# Directions for this task:
Locate, in the data below, the line that contains "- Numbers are" and the line that contains "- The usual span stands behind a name"; reproduce exactly those two lines and every line between them, nothing more.

# Data section:
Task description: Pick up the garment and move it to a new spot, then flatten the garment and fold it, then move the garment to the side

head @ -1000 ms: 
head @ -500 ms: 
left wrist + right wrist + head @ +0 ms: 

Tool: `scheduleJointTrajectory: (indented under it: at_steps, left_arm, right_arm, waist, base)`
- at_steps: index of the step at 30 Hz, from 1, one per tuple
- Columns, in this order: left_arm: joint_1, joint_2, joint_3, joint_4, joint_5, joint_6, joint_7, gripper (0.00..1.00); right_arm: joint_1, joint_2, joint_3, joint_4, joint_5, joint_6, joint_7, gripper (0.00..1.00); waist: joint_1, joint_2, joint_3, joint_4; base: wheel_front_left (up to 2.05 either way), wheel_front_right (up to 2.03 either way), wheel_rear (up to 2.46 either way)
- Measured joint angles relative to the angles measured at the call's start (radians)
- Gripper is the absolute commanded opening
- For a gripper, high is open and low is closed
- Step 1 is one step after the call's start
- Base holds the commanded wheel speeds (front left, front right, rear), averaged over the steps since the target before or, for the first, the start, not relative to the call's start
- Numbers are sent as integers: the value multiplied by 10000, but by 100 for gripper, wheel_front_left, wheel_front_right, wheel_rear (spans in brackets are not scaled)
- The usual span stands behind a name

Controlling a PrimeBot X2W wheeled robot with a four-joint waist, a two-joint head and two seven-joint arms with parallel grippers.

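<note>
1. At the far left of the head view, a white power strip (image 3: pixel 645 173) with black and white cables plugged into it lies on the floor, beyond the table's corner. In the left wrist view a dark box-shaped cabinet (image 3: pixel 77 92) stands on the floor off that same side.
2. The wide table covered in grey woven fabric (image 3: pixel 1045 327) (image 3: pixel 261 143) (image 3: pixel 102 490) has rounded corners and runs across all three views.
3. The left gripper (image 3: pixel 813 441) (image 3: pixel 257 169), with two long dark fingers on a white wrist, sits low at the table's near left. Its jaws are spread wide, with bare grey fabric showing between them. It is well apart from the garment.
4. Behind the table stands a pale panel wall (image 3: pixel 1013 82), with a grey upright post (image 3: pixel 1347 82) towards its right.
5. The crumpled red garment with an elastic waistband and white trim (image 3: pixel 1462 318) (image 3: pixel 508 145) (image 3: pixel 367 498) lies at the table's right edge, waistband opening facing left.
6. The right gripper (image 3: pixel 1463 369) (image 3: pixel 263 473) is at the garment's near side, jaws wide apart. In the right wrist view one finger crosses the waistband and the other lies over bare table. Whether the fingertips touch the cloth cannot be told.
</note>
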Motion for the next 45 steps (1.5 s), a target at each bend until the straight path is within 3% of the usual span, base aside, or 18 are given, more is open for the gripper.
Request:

# Task result:
- Numbers are sent as integers: the value multiplied by 10000, but by 100 for gripper, wheel_front_left, wheel_front_right, wheel_rear (spans in brackets are not scaled)
- The usual span stands behind a name

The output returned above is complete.